In the late 1970s, he was a young baritone -- one with a voice sizable enough for roles such as Rigoletto -- who just thought he had a particularly nice and sweet top to his voice. But a perspicacious Seattle teacher, William Eddy, thought otherwise.
"He didn't think I knew what I was doing with the top of my voice," Lakes says. "We worked half step by half step from 1979 to 1984. He was a great teacher who made me sing more lyrically. The danger in the Wagner repertory is that -- because it's so loud -- it tempts you to try to force your voice. But it's all love music, and you need to sing lyrically if it's to work. Singing lyrically is one of the things that makes [Baltimore-born basso] Jim Morris such a great Wotan. He can sing Wotan one week and sing Mephisto in [Gounod's] "Faust" the next."

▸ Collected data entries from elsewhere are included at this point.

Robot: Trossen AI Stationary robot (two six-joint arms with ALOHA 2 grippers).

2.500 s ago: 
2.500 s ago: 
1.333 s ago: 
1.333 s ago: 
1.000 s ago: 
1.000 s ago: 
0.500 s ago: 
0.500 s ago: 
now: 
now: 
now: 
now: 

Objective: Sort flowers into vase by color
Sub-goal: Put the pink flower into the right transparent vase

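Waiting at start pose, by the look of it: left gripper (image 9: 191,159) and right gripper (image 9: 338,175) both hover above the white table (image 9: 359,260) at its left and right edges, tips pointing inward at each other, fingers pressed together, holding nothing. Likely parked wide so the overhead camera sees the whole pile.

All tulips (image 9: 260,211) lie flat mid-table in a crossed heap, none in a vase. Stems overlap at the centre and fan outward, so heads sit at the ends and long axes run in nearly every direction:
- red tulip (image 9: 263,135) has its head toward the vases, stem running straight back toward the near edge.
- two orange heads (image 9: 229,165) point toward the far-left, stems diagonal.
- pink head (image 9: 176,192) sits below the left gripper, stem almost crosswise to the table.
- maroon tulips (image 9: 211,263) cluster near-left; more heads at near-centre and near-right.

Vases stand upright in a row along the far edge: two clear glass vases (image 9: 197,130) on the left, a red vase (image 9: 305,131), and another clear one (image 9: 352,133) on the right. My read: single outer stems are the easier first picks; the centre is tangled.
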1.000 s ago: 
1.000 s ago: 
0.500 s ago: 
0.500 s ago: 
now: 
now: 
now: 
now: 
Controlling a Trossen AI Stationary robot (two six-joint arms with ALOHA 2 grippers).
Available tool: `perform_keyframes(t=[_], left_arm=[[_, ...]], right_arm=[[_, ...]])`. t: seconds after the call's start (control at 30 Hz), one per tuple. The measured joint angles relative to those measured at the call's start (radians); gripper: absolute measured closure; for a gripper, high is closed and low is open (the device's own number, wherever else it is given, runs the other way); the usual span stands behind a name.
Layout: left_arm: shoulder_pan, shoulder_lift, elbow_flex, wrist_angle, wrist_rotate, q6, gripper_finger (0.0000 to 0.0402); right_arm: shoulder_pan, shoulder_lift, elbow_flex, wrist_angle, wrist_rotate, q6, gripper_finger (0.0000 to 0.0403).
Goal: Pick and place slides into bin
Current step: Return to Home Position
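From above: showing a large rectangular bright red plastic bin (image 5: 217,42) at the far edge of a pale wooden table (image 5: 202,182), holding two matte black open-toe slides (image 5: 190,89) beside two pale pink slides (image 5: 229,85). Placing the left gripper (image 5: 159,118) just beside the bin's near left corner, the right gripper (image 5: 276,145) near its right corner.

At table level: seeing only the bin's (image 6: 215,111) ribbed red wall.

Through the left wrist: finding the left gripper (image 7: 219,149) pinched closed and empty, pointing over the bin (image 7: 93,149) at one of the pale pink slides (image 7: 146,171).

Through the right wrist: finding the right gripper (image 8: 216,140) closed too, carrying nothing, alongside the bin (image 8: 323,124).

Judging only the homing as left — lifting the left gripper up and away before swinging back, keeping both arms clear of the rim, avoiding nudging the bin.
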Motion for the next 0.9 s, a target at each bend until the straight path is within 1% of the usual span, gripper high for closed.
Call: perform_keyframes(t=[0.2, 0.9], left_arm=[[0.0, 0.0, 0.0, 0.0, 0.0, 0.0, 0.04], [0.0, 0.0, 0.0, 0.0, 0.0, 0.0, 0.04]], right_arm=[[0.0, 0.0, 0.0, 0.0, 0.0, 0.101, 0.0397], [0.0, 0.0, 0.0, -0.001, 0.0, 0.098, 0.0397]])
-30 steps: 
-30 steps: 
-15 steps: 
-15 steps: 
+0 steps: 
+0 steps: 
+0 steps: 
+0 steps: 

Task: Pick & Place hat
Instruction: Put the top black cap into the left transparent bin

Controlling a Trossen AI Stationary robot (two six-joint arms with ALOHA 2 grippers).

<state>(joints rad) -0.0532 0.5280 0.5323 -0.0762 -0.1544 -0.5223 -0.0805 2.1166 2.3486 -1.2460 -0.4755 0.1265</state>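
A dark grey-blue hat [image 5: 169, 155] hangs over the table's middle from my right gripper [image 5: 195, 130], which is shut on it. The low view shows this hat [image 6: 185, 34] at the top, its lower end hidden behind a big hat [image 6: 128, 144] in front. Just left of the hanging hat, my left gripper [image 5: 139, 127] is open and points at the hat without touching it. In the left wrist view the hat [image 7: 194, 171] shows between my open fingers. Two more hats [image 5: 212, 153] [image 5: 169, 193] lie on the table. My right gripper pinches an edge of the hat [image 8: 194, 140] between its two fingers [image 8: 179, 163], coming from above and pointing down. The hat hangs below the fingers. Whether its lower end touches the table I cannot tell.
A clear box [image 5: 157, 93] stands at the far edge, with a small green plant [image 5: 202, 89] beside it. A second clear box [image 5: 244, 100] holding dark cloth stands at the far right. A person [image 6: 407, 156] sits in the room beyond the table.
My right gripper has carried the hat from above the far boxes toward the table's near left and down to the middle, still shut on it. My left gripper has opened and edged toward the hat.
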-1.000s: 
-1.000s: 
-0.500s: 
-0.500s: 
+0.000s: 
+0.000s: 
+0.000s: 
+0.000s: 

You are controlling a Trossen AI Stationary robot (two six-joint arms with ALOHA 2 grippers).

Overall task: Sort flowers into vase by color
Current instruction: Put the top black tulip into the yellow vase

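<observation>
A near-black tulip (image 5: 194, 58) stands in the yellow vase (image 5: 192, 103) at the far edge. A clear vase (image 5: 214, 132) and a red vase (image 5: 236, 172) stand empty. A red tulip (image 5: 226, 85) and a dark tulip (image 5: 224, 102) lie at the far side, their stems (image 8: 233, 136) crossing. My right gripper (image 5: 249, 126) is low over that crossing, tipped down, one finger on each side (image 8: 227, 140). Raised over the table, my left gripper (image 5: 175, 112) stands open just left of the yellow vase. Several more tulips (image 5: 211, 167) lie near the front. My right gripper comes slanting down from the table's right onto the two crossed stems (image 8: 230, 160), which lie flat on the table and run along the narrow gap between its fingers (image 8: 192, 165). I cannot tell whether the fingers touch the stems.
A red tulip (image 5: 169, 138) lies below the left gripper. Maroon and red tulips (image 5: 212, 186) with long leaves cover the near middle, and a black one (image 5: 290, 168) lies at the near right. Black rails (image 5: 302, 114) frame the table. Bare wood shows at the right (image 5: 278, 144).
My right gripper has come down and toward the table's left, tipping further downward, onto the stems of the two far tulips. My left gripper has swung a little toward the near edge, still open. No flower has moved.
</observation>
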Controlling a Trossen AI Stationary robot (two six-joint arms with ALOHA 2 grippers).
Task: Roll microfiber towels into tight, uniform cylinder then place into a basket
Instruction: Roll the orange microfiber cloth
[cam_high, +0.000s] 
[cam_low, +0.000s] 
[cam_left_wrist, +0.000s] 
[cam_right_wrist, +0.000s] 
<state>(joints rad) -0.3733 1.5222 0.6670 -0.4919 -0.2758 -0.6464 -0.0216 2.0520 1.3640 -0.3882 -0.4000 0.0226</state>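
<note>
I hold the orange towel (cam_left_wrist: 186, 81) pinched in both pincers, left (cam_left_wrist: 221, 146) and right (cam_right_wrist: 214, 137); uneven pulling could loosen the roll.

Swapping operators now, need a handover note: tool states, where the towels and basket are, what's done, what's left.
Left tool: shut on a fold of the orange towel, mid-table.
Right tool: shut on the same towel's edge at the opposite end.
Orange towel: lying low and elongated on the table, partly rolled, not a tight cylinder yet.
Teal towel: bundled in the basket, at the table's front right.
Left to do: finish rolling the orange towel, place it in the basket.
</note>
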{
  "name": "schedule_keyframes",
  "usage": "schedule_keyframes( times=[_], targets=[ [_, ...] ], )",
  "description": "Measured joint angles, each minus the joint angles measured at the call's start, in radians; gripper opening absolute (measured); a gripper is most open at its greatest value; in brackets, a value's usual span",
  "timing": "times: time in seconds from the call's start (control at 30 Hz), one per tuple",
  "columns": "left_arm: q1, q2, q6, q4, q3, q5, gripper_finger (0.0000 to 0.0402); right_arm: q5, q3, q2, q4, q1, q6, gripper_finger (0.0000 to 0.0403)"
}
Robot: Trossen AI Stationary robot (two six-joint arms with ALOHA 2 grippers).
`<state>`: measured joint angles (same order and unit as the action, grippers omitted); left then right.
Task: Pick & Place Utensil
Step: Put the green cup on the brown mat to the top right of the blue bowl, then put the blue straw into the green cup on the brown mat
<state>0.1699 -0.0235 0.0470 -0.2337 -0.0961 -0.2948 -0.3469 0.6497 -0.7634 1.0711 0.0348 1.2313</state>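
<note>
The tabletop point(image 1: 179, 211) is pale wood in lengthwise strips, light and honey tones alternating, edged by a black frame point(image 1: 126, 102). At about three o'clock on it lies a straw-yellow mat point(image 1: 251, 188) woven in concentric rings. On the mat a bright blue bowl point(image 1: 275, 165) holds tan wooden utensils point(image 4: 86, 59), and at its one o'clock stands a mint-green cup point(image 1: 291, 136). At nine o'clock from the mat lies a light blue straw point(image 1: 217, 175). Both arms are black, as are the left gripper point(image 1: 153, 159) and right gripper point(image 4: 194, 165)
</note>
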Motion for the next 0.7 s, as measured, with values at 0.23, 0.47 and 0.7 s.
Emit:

The hard work that Lakes did over five years in converting himself from a baritone to a tenor made him into an "overnight" sensation. Such is the demand for his kind of voice that, before the 1980s were over, he quickly went on to win two Grammies -- one for his Siegmund in Wagner's "Walkuere" on the James Levine-conducted "Ring" and another for his Bacchus on the Levine-conducted "Ariadne auf Naxos" of Richard Strauss. He is now the Siegmund of choice all over the world, including New York's Metropolitan Opera, the Vienna State Opera, Milan's La Scala and Teatro Colon in Buenos Aires.
He had some help along the way from the Rosa Ponselle Foundation. "They heard me sing in 1982 and invited me to sing in 1984 at Villa Pace," he says. "That was an important date for me -- because a number of important conductors heard me. So when Elayne Duke [the executive director of the Ponselle Foundation] asked me if I would appear at this concert with some of the youngsters who have won their competitions, I said yes. It was a way of giving back some of what they gave me."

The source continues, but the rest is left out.